## Exercise goal
A word-for-word restatement of the full listing is required.

## Collected data
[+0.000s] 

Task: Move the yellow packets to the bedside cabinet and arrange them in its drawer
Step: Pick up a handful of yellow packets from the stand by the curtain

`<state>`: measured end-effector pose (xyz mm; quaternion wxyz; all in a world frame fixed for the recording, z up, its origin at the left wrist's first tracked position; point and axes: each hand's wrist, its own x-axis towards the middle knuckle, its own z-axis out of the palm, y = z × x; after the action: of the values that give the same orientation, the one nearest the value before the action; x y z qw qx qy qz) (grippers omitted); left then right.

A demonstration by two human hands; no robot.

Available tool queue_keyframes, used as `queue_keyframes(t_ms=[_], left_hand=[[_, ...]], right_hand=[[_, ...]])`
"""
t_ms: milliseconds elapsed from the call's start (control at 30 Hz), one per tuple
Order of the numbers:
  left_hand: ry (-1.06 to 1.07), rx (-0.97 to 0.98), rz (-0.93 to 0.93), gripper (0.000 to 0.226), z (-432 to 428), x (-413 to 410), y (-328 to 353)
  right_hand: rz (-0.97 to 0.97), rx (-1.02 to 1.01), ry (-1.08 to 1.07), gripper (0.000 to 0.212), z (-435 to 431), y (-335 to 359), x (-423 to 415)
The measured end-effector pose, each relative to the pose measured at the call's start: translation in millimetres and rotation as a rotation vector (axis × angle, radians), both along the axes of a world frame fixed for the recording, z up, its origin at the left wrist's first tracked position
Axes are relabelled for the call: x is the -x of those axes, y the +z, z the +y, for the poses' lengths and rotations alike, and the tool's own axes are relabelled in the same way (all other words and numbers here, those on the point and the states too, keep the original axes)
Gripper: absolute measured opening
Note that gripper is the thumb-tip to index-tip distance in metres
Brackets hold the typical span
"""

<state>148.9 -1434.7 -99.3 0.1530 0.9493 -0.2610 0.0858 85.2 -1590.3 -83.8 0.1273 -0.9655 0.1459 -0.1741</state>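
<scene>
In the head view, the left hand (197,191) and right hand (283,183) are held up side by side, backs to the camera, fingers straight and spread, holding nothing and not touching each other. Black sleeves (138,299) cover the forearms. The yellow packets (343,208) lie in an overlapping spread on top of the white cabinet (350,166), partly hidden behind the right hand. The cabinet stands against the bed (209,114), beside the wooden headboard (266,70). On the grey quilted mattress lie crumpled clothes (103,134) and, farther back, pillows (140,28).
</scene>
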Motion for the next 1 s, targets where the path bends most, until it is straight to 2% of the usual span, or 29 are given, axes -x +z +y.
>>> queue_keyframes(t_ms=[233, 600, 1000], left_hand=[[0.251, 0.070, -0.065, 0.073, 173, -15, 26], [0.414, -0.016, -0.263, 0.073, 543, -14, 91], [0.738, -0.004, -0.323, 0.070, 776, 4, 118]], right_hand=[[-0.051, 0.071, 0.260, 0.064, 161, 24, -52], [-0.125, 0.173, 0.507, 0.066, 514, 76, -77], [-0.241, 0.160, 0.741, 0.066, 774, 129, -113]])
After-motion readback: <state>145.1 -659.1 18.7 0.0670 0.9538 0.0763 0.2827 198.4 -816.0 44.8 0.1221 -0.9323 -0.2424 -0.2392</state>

## Written response
[+0.000s] 

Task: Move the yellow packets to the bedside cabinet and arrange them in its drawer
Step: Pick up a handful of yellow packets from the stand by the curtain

`<state>`: measured end-effector pose (xyz mm; quaternion wxyz; all in a world frame fixed for the recording, z up, its origin at the left wrist's first tracked position; point and axes: each hand's wrist, its own x-axis towards the middle knuckle, its own z-axis out of the palm, y = z × x; after the action: of the values that give the same orientation, the one nearest the value before the action; x y z qw qx qy qz) (grippers omitted); left then right.

A demonstration by two human hands; no robot.

Available tool queue_keyframes, used as `queue_keyframes(t_ms=[_], left_hand=[[_, ...]], right_hand=[[_, ...]])`
"""
t_ms: milliseconds elapsed from the call's start (control at 30 Hz), one per tuple
Order of the numbers:
  left_hand: ry (-1.06 to 1.07), rx (-0.97 to 0.98), rz (-0.93 to 0.93), gripper (0.000 to 0.226), z (-432 to 428), x (-413 to 410), y (-328 to 353)
  right_hand: rz (-0.97 to 0.97), rx (-1.02 to 1.01), ry (-1.08 to 1.07), gripper (0.000 to 0.212), z (-435 to 431), y (-335 to 359), x (-423 to 415)
The measured end-effector pose, each relative to the pose measured at the call's start: translation in millimetres and rotation as a rotation vector (axis × angle, radians), both along the axes of a world frame fixed for the recording, z up, its origin at the left wrist's first tracked position
Axes are relabelled for the call: x is the -x of those axes, y the +z, z the +y, for the poses' lengths and rotations alike, and the tool's own axes are relabelled in the same way (all other words and numbers here, those on the point and the states too, keep the original axes)
Gripper: absolute measured opening
Note that gripper is the thumb-tip to index-tip distance in metres
Brackets hold the typical span
"""

<state>148.9 -1434.7 -99.3 0.1530 0.9493 -0.2610 0.0858 85.2 -1590.3 -83.8 0.1273 -0.9655 0.1459 -0.1741</state>
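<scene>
In the head view, the left hand (197,191) and right hand (283,183) are held up side by side, backs to the camera, fingers straight and spread, holding nothing and not touching each other. Black sleeves (138,299) cover the forearms. The yellow packets (343,208) lie in an overlapping spread on top of the white cabinet (350,166), partly hidden behind the right hand. The cabinet stands against the bed (209,114), beside the wooden headboard (266,70). On the grey quilted mattress lie crumpled clothes (103,134) and, farther back, pillows (140,28).
</scene>
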Motion for the next 1 s, targets where the path bends most, until it is straight to 2% of the usual span, or 29 are given, axes -x +z +y.
>>> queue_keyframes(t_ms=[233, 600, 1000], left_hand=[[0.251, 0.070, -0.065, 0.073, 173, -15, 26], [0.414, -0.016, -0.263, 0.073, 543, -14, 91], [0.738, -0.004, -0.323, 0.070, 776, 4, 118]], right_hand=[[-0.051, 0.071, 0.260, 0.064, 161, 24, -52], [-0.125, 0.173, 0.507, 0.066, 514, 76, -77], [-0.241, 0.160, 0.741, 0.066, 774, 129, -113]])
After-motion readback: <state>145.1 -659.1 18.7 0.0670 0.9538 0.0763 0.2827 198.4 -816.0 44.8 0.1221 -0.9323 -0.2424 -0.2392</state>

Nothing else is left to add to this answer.